Exercise description:
For every record, give an exact copy that has no pictures in it.

Dataset below:

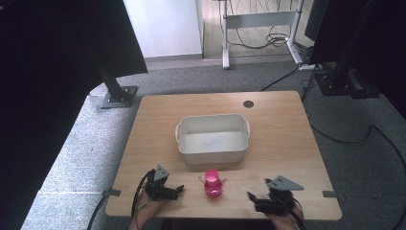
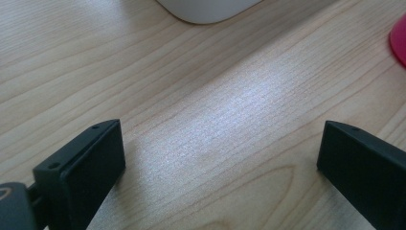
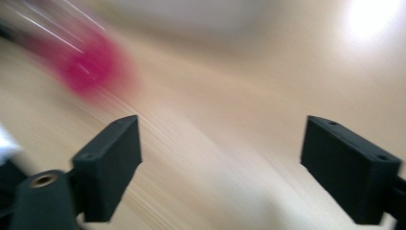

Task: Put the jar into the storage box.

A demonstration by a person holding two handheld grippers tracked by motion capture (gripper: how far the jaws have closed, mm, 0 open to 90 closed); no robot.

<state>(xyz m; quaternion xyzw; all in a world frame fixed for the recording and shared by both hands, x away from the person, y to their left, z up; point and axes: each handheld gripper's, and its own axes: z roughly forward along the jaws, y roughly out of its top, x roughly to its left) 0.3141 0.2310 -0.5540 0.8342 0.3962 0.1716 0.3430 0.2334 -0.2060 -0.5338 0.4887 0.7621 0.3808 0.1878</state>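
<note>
A small pink teapot-shaped toy (image 1: 212, 183) stands on the wooden table (image 1: 282, 134) near its front edge, just in front of a white plastic tub (image 1: 213, 139). My left gripper (image 1: 176, 190) rests low at the toy's left, jaws wide apart over bare wood (image 2: 218, 158); a sliver of the pink toy (image 2: 399, 38) shows at the right edge of the left gripper view. My right gripper (image 1: 253, 201) lies at the toy's right near the front edge, also open (image 3: 220, 167). Its view is motion-blurred, with the pink toy (image 3: 88, 64) at upper left.
The white tub is empty and sits mid-table; its corner (image 2: 206, 9) shows in the left gripper view. A dark cable hole (image 1: 248, 104) lies at the table's back. Black stands and cables surround the table on grey carpet.
</note>
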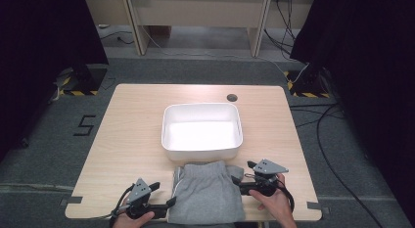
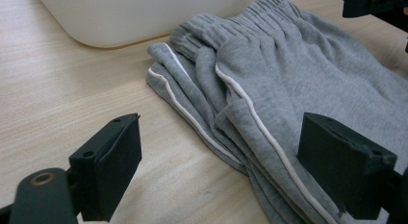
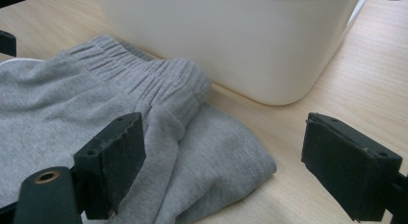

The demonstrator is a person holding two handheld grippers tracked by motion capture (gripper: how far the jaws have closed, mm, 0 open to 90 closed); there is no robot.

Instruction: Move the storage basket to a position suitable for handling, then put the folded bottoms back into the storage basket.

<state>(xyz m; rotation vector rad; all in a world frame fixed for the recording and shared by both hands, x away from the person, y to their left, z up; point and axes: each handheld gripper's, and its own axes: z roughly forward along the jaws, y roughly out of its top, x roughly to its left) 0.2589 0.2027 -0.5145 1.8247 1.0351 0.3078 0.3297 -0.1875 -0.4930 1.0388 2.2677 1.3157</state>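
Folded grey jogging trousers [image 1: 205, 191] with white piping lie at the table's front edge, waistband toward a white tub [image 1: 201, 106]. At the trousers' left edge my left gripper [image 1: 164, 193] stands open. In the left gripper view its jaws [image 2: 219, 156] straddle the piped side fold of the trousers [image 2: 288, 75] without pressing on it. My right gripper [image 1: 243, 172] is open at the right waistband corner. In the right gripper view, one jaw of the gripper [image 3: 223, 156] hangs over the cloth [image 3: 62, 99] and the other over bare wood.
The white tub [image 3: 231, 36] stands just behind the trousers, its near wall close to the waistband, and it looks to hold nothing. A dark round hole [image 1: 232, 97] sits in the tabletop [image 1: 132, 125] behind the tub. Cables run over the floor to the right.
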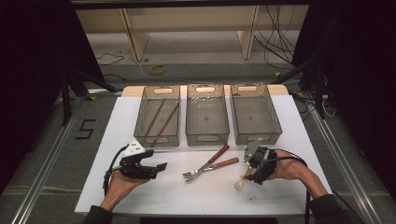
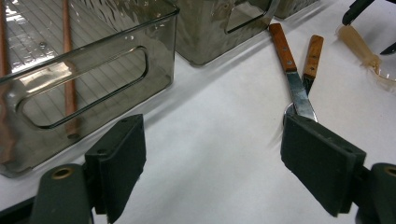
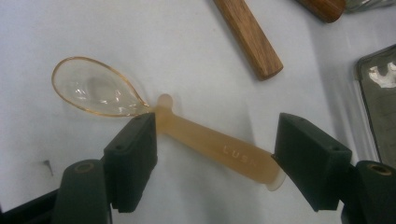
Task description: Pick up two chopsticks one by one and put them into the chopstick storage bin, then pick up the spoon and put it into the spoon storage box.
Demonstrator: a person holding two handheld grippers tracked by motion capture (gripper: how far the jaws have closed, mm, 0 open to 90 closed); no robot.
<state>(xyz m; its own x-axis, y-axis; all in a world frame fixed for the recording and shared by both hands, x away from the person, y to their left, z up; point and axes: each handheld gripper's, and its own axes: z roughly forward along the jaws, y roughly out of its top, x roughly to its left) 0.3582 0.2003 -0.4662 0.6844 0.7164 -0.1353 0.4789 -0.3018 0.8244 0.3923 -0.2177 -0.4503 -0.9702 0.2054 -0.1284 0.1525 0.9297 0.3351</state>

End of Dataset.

Output of the task:
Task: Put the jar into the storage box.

A demonstration by a person holding two handheld grippers tracked by motion capture (gripper: how far the jaws have closed, mm, 0 open to 90 closed); no robot.

<state>(xyz m; quaternion xyzw; all in a world frame fixed for the recording and shared by both hands, x away from the person, y to their left, z up; point and axes: each handheld gripper's, and its own axes: z roughly forward along the jaws, y roughly out of its top, x roughly to its left) 0.3141 0.2310 -0.5540 0.8342 0.3962 0.1716 0.3430 0.2334 -0.2060 -0.5338 0.4887 0.7621 0.3808 0.1878</state>
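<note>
A small pink teapot-shaped toy (image 1: 212, 183) stands on the wooden table (image 1: 282, 134) near its front edge, just in front of a white plastic tub (image 1: 213, 139). My left gripper (image 1: 176, 190) rests low at the toy's left, jaws wide apart over bare wood (image 2: 218, 158); a sliver of the pink toy (image 2: 399, 38) shows at the right edge of the left gripper view. My right gripper (image 1: 253, 201) lies at the toy's right near the front edge, also open (image 3: 220, 167). Its view is motion-blurred, with the pink toy (image 3: 88, 64) at upper left.
The white tub is empty and sits mid-table; its corner (image 2: 206, 9) shows in the left gripper view. A dark cable hole (image 1: 248, 104) lies at the table's back. Black stands and cables surround the table on grey carpet.
</note>
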
The demonstrator is a person holding two handheld grippers tracked by motion capture (gripper: how far the jaws have closed, mm, 0 open to 90 closed); there is no robot.

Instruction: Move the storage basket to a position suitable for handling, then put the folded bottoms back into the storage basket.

<state>(xyz m; rotation vector rad; all in a world frame fixed for the recording and shared by both hands, x away from the person, y to their left, z up; point and axes: each handheld gripper's, and its own axes: z roughly forward along the jaws, y roughly out of its top, x roughly to its left) 0.2589 0.2027 -0.5145 1.8247 1.0351 0.3078 0.3297 -0.1875 -0.4930 1.0388 2.2677 1.3157</state>
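Folded grey jogging trousers [image 1: 205, 191] with white piping lie at the table's front edge, waistband toward a white tub [image 1: 201, 106]. At the trousers' left edge my left gripper [image 1: 164, 193] stands open. In the left gripper view its jaws [image 2: 219, 156] straddle the piped side fold of the trousers [image 2: 288, 75] without pressing on it. My right gripper [image 1: 243, 172] is open at the right waistband corner. In the right gripper view, one jaw of the gripper [image 3: 223, 156] hangs over the cloth [image 3: 62, 99] and the other over bare wood.
The white tub [image 3: 231, 36] stands just behind the trousers, its near wall close to the waistband, and it looks to hold nothing. A dark round hole [image 1: 232, 97] sits in the tabletop [image 1: 132, 125] behind the tub. Cables run over the floor to the right.
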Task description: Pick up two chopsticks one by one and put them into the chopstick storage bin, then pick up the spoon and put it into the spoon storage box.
Demonstrator: a person holding two handheld grippers tracked by motion capture (gripper: how far the jaws have closed, mm, 0 open to 90 closed); no robot.
<state>(xyz m; its own x-axis, y-axis; all in a world frame fixed for the recording and shared by both hands, x away from the person, y to their left, z up; point and axes: each handheld gripper's, and its own axes: z roughly forward along the jaws, y roughly out of its top, x roughly to its left) 0.3582 0.2003 -0.4662 0.6844 0.7164 -0.1353 0.4789 -0.3018 0.8244 0.3923 -0.2177 -0.4503 -0.9702 0.2054 -0.1284 0.1525 0.9297 0.3351</state>

The response to this exercise is complete.